▶ Task goal: Give back every line of the data exactly. Pictures are not part of the copy.

▶ Record set:
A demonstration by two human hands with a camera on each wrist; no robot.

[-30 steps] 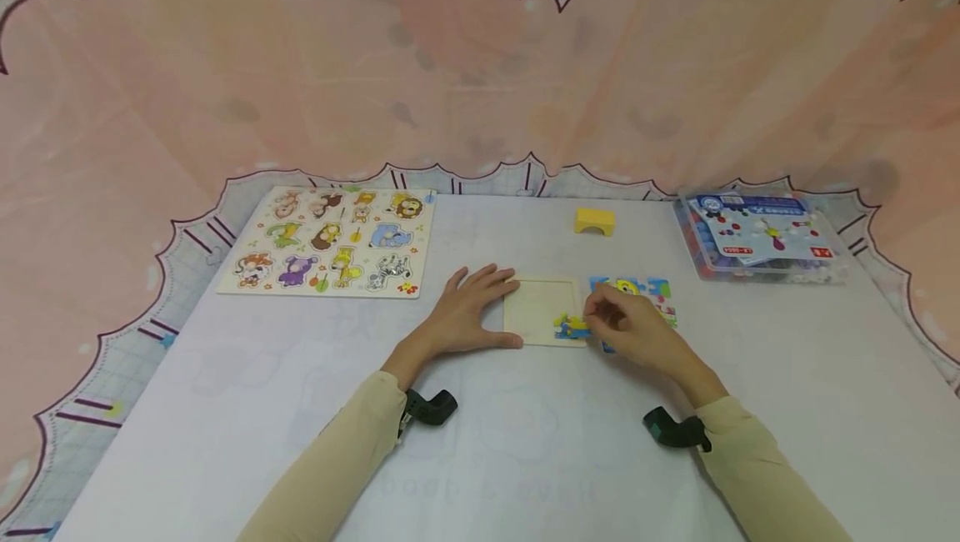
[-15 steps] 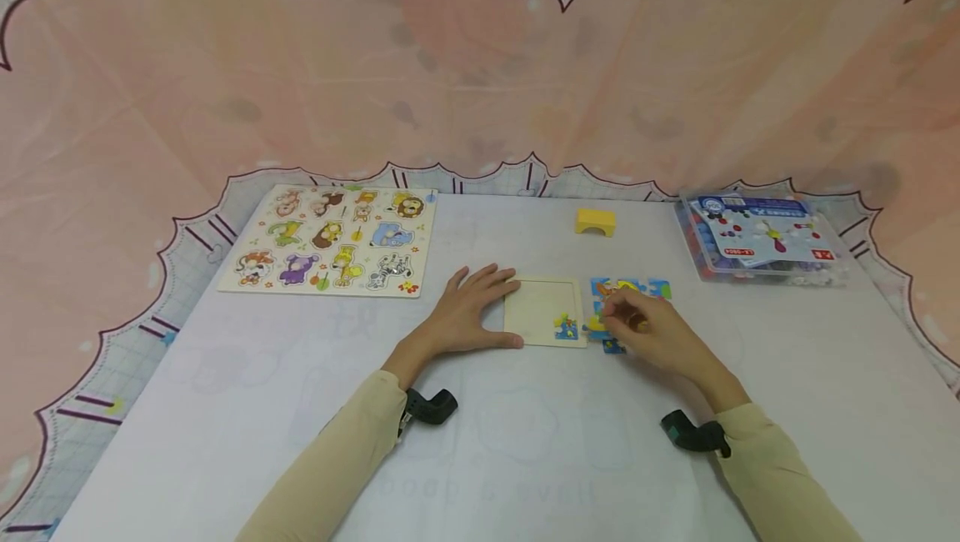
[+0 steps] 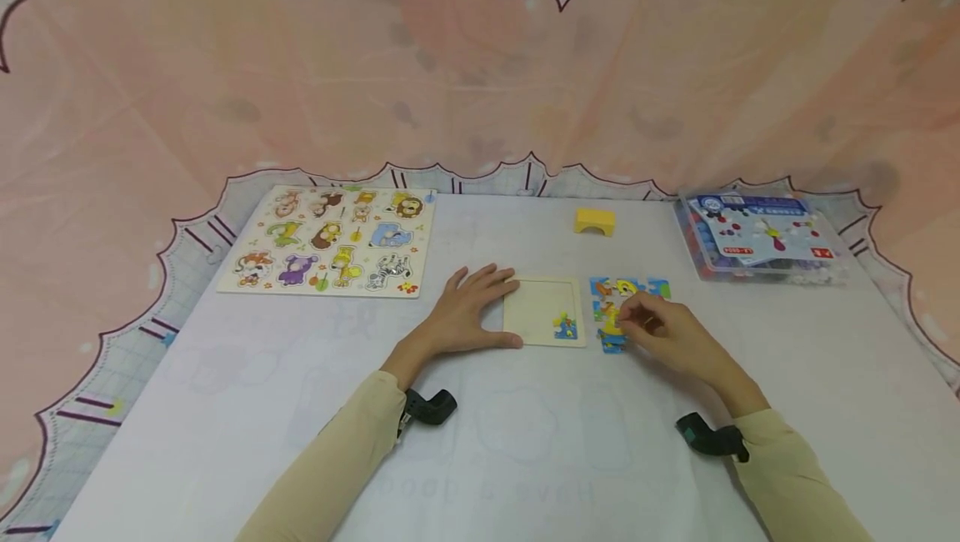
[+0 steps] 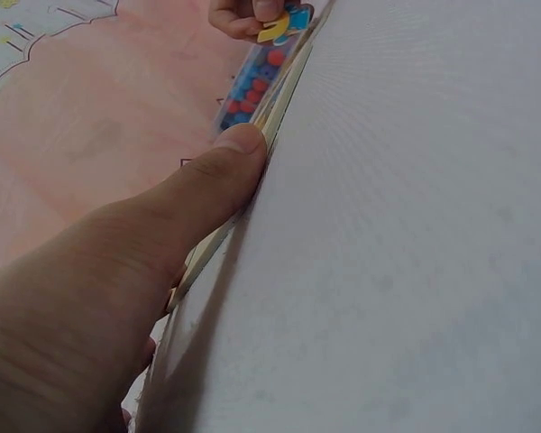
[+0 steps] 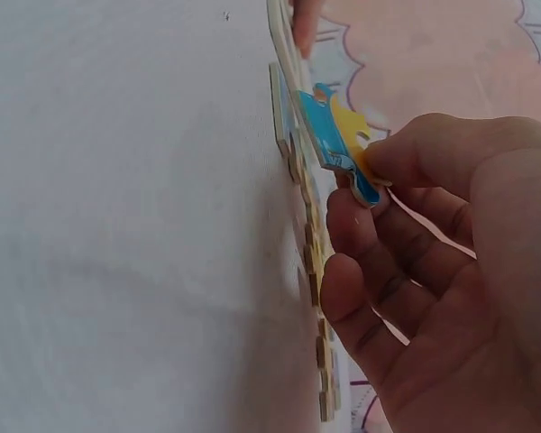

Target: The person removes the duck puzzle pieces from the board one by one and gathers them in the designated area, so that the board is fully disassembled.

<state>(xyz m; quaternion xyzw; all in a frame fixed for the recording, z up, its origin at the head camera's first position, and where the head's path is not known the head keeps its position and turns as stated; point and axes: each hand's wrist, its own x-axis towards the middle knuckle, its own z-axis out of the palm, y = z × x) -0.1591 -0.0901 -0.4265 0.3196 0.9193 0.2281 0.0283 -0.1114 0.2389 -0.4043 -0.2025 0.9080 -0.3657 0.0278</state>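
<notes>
Fingers spread and straight, my left hand (image 3: 465, 317) rests at the left side of a small square wooden puzzle tray (image 3: 531, 308). Its thumb (image 4: 239, 140) presses on the tray's near edge in the left wrist view. One blue and yellow piece (image 3: 566, 327) lies in the tray's near right corner. My right hand (image 3: 667, 338) pinches a blue and yellow jigsaw piece (image 5: 329, 135) between thumb and fingers, right of the tray. Beneath and beside that hand lie several colourful puzzle pieces (image 3: 602, 287) on the white table, partly hidden by it.
An animal puzzle board (image 3: 322, 242) lies at the back left. Behind the tray stands a yellow arch block (image 3: 595, 222). A clear plastic box (image 3: 765, 238) with a printed sheet sits at the back right. A patterned cloth (image 3: 480, 83) hangs behind the table.
My right hand has moved right with the pinched piece, from the tray's right edge to over the loose pieces. My left hand and the tray have stayed still.
</notes>
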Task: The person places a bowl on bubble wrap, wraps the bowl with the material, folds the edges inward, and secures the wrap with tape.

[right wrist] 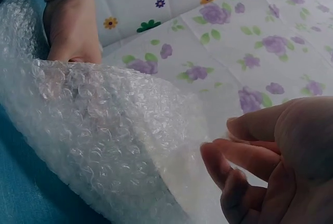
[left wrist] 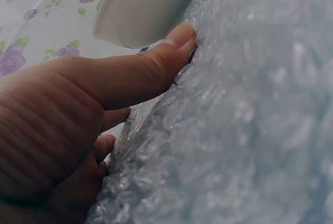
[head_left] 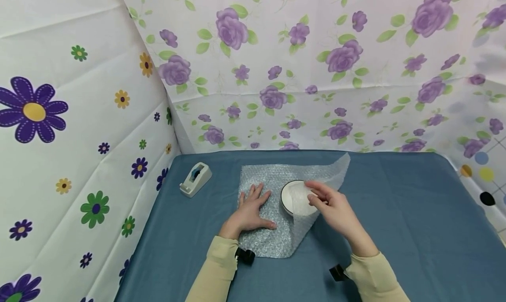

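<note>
Shows a white bowl (head_left: 287,198), mouth up on bubble wrap (head_left: 272,240), right side veiled by a translucent flap (head_left: 304,225), rim too round for a long axis. Rests left hand (head_left: 250,214), fingers wide, left of the bowl; holds right hand (head_left: 337,209) fingers narrow at the bowl's right, cannot tell whether pinching the flap.

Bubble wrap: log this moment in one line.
left hand: resting on bubble wrap | right hand: at flap, grip unclear | bowl: partly covered by flap

1 bowl (head_left: 288,199), 1 bubble-wrap sht (head_left: 275,205), 1 tape disp (head_left: 199,182)
</note>
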`<state>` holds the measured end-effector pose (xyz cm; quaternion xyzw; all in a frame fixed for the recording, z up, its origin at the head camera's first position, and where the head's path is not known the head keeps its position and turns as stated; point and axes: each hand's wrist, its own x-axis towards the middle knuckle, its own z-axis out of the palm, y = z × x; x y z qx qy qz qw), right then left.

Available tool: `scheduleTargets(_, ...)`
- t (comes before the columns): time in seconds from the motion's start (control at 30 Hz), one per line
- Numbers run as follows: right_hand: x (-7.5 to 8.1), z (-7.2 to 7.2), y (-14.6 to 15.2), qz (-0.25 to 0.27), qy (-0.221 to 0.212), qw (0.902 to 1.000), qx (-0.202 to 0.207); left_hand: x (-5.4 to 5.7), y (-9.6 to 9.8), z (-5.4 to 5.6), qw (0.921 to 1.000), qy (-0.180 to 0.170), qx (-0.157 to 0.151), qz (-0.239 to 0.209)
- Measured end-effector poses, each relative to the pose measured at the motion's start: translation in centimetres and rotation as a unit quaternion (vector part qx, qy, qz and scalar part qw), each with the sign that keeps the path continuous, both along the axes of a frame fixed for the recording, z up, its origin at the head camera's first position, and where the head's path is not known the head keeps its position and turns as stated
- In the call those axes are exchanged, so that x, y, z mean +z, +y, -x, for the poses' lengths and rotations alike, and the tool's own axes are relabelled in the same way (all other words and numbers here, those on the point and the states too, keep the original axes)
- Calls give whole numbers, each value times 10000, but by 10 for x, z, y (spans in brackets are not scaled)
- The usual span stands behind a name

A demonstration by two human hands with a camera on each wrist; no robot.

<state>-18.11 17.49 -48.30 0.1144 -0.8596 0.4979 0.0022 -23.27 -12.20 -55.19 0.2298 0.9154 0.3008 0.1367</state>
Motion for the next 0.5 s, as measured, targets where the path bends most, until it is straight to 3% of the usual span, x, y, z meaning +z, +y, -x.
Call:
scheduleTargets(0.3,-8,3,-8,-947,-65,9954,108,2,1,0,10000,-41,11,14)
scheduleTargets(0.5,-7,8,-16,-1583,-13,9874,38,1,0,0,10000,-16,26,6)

▶ Response to the exercise:
A demonstration by two human hands with a camera on each wrist; no robot.

[-30 steps] 
[-15 steps] 
[+0 steps] 
[+0 steps] 
[+0 steps] 

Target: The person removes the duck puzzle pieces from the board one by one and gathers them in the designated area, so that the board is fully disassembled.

<state>(xyz m; quaternion xyzw; all in a frame fixed for the recording, z up, its origin at the head camera's first position, and where the head's path is not known the head keeps its position and turns as stated; point and axes: each hand's wrist, its own x-axis towards the middle knuckle, its own z-axis out of the palm, y = z × x) -0.1591 -0.0901 -0.4265 0.3196 0.9193 0.2281 0.0283 -0.1114 0.2389 -0.4043 -0.2025 0.9080 -0.3657 0.0278</state>
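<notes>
Fingers spread and straight, my left hand (image 3: 465, 317) rests at the left side of a small square wooden puzzle tray (image 3: 531, 308). Its thumb (image 4: 239, 140) presses on the tray's near edge in the left wrist view. One blue and yellow piece (image 3: 566, 327) lies in the tray's near right corner. My right hand (image 3: 667, 338) pinches a blue and yellow jigsaw piece (image 5: 329, 135) between thumb and fingers, right of the tray. Beneath and beside that hand lie several colourful puzzle pieces (image 3: 602, 287) on the white table, partly hidden by it.
An animal puzzle board (image 3: 322, 242) lies at the back left. Behind the tray stands a yellow arch block (image 3: 595, 222). A clear plastic box (image 3: 765, 238) with a printed sheet sits at the back right. A patterned cloth (image 3: 480, 83) hangs behind the table.
My right hand has moved right with the pinched piece, from the tray's right edge to over the loose pieces. My left hand and the tray have stayed still.
</notes>
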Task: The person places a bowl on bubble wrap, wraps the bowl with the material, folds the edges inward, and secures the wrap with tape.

[right wrist] 
[left wrist] 
[head_left] 

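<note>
Shows a white bowl (head_left: 287,198), mouth up on bubble wrap (head_left: 272,240), right side veiled by a translucent flap (head_left: 304,225), rim too round for a long axis. Rests left hand (head_left: 250,214), fingers wide, left of the bowl; holds right hand (head_left: 337,209) fingers narrow at the bowl's right, cannot tell whether pinching the flap.

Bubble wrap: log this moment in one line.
left hand: resting on bubble wrap | right hand: at flap, grip unclear | bowl: partly covered by flap

1 bowl (head_left: 288,199), 1 bubble-wrap sht (head_left: 275,205), 1 tape disp (head_left: 199,182)
</note>
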`<state>` holds the measured end-effector pose (xyz cm; quaternion xyzw; all in a frame fixed for the recording, z up, its origin at the head camera's first position, and where the head's path is not known the head keeps its position and turns as stated; point and axes: each hand's wrist, its own x-axis towards the middle knuckle, its own z-axis out of the palm, y = z × x; x y z qx qy qz qw), right then left.

Available tool: `scheduleTargets(_, ...)`
- t (comes before the columns): time in seconds from the motion's start (control at 30 Hz), one per line
- Numbers run as follows: right_hand: x (-7.5 to 8.1), z (-7.2 to 7.2), y (-14.6 to 15.2), qz (-0.25 to 0.27), qy (-0.221 to 0.212), qw (0.902 to 1.000), qx (-0.202 to 0.207); left_hand: x (-5.4 to 5.7), y (-9.6 to 9.8), z (-5.4 to 5.6), qw (0.921 to 1.000), qy (-0.180 to 0.170), qx (-0.157 to 0.151), qz (-0.239 to 0.209)
- Measured end-effector poses, each relative to the pose measured at the motion's start: translation in centimetres and rotation as a unit quaternion (vector part qx, qy, qz and scalar part qw), each with the sign that keeps the path continuous, both along the axes of a frame fixed for the recording, z up, its origin at the head camera's first position, and where the head's path is not known the head keeps its position and turns as stated
- In the call those axes are exchanged, so that x, y, z mean +z, +y, -x, for the poses' lengths and rotations alike, and the tool's own axes are relabelled in the same way (all other words and numbers here, those on the point and the states too, keep the original axes)
- Calls give whole numbers, each value times 10000, but by 10 for x, z, y (spans in brackets are not scaled)
- The usual span stands behind a name

A demonstration by two human hands with a camera on each wrist; no robot.

<state>-18.11 17.49 -48.30 0.1144 -0.8596 0.4979 0.0022 -23.27 -12.20 -55.19 0.2298 0.9154 0.3008 0.1367</state>
Motion for the next 0.5 s, as measured, targets where the path bends most, until it is straight to 3% of the usual span, x, y, z meaning +z, +y, -x.
Call:
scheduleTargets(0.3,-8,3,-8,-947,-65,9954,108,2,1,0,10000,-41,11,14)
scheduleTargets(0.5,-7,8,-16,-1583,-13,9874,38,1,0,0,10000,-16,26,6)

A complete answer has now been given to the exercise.